Les motivations varient
largement. Certains sont attirés par l’appât du gain, d’autres par le désir
d’appartenance ou de reconnaissance. Plusieurs sont aussi influencés par des
dynamiques de groupe où la pression sociale joue un rôle important.
« Ce ne sont pas des
adolescents qui manquent nécessairement d’argent. Souvent, ils cherchent autre
chose : une identité, une valorisation, un sentiment d’être vu »,
explique la procureure.
Une justice adaptée à la
réalité des adolescents
Dans le système de justice pénale
pour les adolescents, les principes diffèrent de ceux applicables aux adultes.

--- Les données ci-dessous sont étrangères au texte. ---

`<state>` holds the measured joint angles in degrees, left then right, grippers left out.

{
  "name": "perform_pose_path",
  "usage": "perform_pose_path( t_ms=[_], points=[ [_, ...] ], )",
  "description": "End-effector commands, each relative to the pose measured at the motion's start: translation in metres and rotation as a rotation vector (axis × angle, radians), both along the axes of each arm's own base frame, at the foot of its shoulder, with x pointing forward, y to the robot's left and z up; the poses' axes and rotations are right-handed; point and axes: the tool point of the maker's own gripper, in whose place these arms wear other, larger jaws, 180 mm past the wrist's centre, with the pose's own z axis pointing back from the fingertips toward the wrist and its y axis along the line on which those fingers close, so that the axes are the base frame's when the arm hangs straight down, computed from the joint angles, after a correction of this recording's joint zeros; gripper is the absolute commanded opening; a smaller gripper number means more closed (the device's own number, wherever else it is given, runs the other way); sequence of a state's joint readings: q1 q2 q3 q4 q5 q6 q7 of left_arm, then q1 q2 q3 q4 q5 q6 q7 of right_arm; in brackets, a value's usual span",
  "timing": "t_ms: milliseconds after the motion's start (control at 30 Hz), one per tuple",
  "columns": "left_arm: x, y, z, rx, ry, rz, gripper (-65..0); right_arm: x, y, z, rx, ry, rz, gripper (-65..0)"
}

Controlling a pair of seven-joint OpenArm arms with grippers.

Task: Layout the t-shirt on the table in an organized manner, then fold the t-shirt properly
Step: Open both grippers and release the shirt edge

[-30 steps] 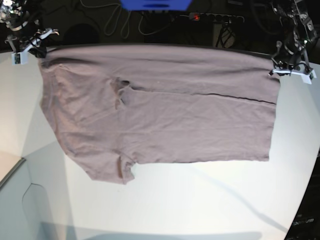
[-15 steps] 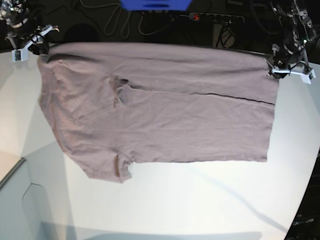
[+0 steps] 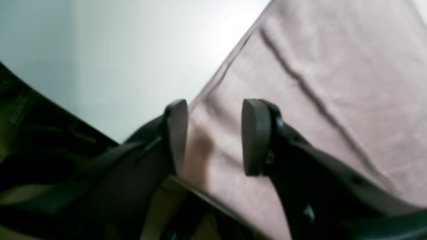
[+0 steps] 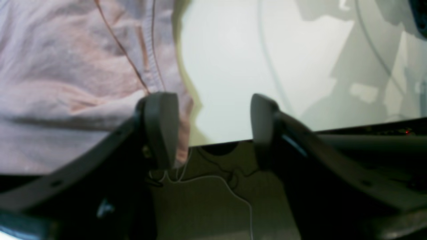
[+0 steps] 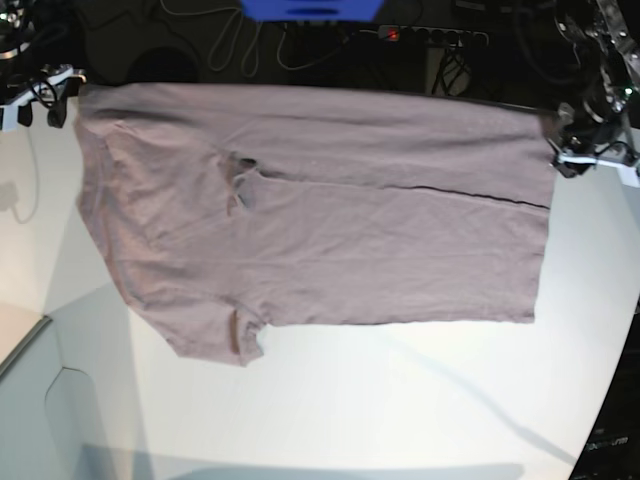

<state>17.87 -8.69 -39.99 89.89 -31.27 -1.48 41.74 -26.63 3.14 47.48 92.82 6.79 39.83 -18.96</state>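
Overhanging the table's (image 5: 330,400) far edge, the t-shirt's (image 5: 330,220) border goes unseen.

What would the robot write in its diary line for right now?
stage: layout | t-shirt: spread flat on table | left gripper: open, above shirt edge | right gripper: open, at shirt corner | nothing held

This looks like a robot lab, not a home: a big white table (image 5: 330,410) stands in a dark room, two robot arms wait at its far corners, and behind it lie loose cables (image 5: 230,45), a power strip (image 5: 430,36) with a red light, and a blue box (image 5: 312,9).
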Motion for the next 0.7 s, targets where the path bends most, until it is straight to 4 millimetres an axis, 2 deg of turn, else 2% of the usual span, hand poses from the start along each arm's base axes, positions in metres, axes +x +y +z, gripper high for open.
perform_pose_path(
  t_ms=[0,100,167,300,367,467,667],
  points=[
    [0.006,0.010,0.015,0.035,-0.035,0.002,-38.8,0.014,-0.005,0.016,-0.020,-0.065,0.010,-29.0],
    [0.014,0.018,0.028,0.051,-0.075,0.022,-36.8,0.025,-0.006,0.022,-0.026,-0.095,0.013,-29.0],
    [0.014,0.024,0.031,0.057,-0.084,0.043,-31.0,0.037,-0.007,0.028,-0.031,-0.123,0.017,-29.0],
    [0.035,0.027,0.044,0.065,-0.137,0.049,-17.7,0.067,-0.008,0.036,-0.032,-0.180,0.024,-29.0],
    [0.046,0.025,0.050,0.063,-0.164,0.044,-14.7,0.090,-0.008,0.038,-0.046,-0.196,0.043,-28.9],
    [0.070,0.025,0.062,0.051,-0.219,0.051,-14.3,0.129,-0.005,0.038,-0.059,-0.207,0.072,-28.9],
    [0.118,0.038,0.055,0.006,-0.225,0.088,-14.3,0.208,0.019,0.024,-0.033,-0.178,0.143,-28.9]
  ],
)
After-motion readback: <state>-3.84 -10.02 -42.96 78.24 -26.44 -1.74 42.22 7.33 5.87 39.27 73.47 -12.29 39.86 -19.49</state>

La réponse judiciaire est individualisée et rapide. Elle tient compte du développement et du contexte personnel de
l’accusé. La conséquence sera proportionnelle à la gravité de l’infraction et
au niveau de responsabilité de l’adolescent. La Loi sur le système de
justice pénale pour les adolescents (LSJPA) prévoit notamment que la mesure
doit être la moins contraignante possible tout en responsabilisant
l’adolescent afin d’assurer la protection durable du public. Cela ne signifie
pas qu’il n’y a pas de conséquences importantes, mais plutôt que la réponse
judiciaire doit être adaptée à la situation réelle de l’adolescent et à la
gravité des gestes posés.
Me Daigle rappelle que certaines peines peuvent mener à une garde en centre jeunesse, dans des unités sécurisées avec encadrement structuré, école interne et activités obligatoires.
Des trajectoires encore
modulables
Le système de justice pénale pour
les adolescents s’inscrit dans une logique de réhabilitation, étant donné le
jeune âge des accusés. Une intervention précoce dans le parcours d’un mineur peut
complètement influencer sa trajectoire. Les décisions judiciaires tiennent
compte de la capacité de changement et du contexte de développement des
adolescents.
« On est capables de changer la trajectoire de ces jeunes-là. Le cerveau est encore en développement, les outils d’intervention peuvent fonctionner », souligne Me Daigle.
Une vigilance partagée
Certaines situations commencent
de manière ordinaire avant de prendre une autre direction. Une discussion en
ligne, une blague, une pression de groupe peuvent évoluer vers des gestes plus
graves.
Sans dramatiser les interactions
quotidiennes, la compréhension des mécanismes en jeu permet de mieux
reconnaître les moments où une dynamique bascule.
Dans ce contexte, la dénonciation rapide des situations demeure un levier important, autant pour limiter la répétition des comportements que pour permettre un accompagnement adapté aux jeunes concernés. Par exemple, lorsqu’une victime d’agression sexuelle dénonce un agresseur mineur, cette démarche entraîne une intervention précoce auprès de l’adolescent. Celle-ci peut favoriser une prise de conscience chez ce dernier, en l’amenant à mieux comprendre la portée de ses gestes et leurs conséquences, et parfois éviter que les mêmes comportements se reproduisent auprès d’autres personnes. Une intervention rapide peut ainsi aider à corriger certaines perceptions avant qu’elles ne s’installent dans le temps et n’influencent durablement le parcours vers l’âge adulte.